Cameron McEntyre

Personal information
- Nationality: Australian
- Born: 10 February 1999 (age 27) St Leonards, New South Wales, Australia

Sport
- Sport: Athletics
- Event: Javelin throw

Achievements and titles
- Personal bests: Javelin: 83.03m (Tokyo, 2025)

Medal record
Men's athletics
Representing Australia
Oceania Championships
| Gold medal – first place | 2026 Darwin | Javelin |
| Silver medal – second place | 2022 Mackay | Javelin |
| Silver medal – second place | 2024 Suva | Javelin |

= Cameron McEntyre =

Australian athlete (born 1999)

Cameron McEntyre (born 10 February 1999) is an Australian javelin thrower. He threw a personal best 83.03 metres competing for Australia at the 2025 World Athletics Championships.

==Early life==
From Wahroonga, New South Wales, he attended Knox Grammar School. A member of Sydney Pacific Athletic Club, he won gold in the men's U18 Javelin with a throw of 72.60m at the 2015 Australian Track and Field Championships. He was selected for the 2015 World Youth Championships in Athletics at the age of 16 years-old.

==Career==
He threw over 80 metres for the first time in 2020, moving into the top ten of Australia's all-time list for javelin throwing.

He won silver at the 2022 Oceania Athletics Championships in June 2022. He competed at the 2022 World Athletics Championships in the javelin throw in Eugene, Oregon, making a best throw of 77.50 metres.
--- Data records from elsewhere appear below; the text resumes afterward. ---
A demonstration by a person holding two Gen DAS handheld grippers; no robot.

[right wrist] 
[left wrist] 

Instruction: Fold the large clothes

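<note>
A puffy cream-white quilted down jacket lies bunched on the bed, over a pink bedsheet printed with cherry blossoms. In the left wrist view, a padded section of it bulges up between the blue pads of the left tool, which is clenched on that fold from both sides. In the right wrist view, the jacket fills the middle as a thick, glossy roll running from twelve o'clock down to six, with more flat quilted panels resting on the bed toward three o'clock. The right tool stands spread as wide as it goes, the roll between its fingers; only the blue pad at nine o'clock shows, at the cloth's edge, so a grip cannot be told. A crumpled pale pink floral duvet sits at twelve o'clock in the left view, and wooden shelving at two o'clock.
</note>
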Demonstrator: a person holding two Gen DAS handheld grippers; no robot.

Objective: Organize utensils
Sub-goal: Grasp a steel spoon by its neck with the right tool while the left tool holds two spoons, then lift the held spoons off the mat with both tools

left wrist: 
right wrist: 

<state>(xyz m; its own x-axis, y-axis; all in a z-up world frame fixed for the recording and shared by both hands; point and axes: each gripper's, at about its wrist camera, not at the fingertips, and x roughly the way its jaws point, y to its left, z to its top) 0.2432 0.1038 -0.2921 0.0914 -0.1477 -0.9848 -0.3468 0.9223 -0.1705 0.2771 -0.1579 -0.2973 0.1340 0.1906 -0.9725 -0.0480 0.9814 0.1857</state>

He finished in seventh place at the 2022 Commonwealth Games in Birmingham, England.

He participated at the 2023 World Athletics Championships in Budapest in August 2023, where he managed a throw of 78.10 metres.

He won the USATF Throws Festival in Tucson, Arizona in May 2024. He was a silver medalist at the 2024 Oceania Athletics Championships in June 2024, behind compatriot Nash Lowis. He competed in the javelin at the 2024 Summer Olympics in Paris in August 2024.

He threw 75.42 metres to win at the 2025 Australian Athletics Championships on 13 April 2025, in Perth.

Competing at the 2025 World Athletics Championships in Tokyo, Japan, he threw a personal best 83.03 metres in the qualifying round before placing twelfth overall in the final.

In April 2026, he won the javelin title at the Australian Championships with a throw of 77.32 metres. The following month, he set a new championship record of 80.53 metres to win the gold medal at the 2026 Oceania Athletics Championships in Darwin. He was a finalist in the javelin throw at the 2026 Commonwealth Games in Glasgow, Scotland.

==Personal life==
He is coached by his brother Angus McEntyre in a training group which includes Mackenzie Little. He studied human sciences at Sydney University.